● **TASK BRIEF**: Since the data must remain as supplied, reproduce it word for word.

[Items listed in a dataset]
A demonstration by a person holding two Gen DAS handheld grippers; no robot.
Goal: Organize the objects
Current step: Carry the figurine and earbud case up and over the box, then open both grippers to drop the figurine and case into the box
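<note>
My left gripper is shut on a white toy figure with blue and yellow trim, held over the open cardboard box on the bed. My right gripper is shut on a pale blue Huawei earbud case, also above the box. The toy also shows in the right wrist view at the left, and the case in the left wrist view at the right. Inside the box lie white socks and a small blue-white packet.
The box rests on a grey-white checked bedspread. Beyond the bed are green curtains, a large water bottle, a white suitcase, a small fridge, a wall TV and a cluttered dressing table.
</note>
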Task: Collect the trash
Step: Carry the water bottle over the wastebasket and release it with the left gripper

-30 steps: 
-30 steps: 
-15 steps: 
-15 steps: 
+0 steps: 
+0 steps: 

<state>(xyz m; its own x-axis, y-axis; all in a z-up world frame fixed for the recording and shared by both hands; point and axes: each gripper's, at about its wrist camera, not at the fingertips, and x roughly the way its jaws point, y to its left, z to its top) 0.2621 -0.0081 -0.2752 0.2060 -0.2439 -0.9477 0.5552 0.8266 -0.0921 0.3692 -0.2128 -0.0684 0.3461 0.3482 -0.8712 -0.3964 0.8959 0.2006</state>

● **TASK SOLUTION**:
A demonstration by a person holding two Gen DAS handheld grippers; no robot.
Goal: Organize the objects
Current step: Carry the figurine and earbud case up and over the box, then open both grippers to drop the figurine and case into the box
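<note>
My left gripper is shut on a white toy figure with blue and yellow trim, held over the open cardboard box on the bed. My right gripper is shut on a pale blue Huawei earbud case, also above the box. The toy also shows in the right wrist view at the left, and the case in the left wrist view at the right. Inside the box lie white socks and a small blue-white packet.
The box rests on a grey-white checked bedspread. Beyond the bed are green curtains, a large water bottle, a white suitcase, a small fridge, a wall TV and a cluttered dressing table.
</note>
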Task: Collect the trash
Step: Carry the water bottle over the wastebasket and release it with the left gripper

-30 steps: 
-30 steps: 
-15 steps: 
-15 steps: 
+0 steps: 
+0 steps: 

<state>(xyz m; its own x-axis, y-axis; all in a z-up world frame fixed for the recording and shared by both hands; point and axes: each gripper's, at about its wrist camera, not at the fingertips, and x roughly the way its jaws point, y to its left, z to its top) 0.2621 -0.0081 -0.2752 0.2060 -0.2439 -0.9477 0.5552 0.8266 -0.0921 0.3692 -0.2128 -0.0684 0.3461 0.3482 -0.8712 -0.3964 0.8959 0.2006</state>

Nothing remains to be added to this answer.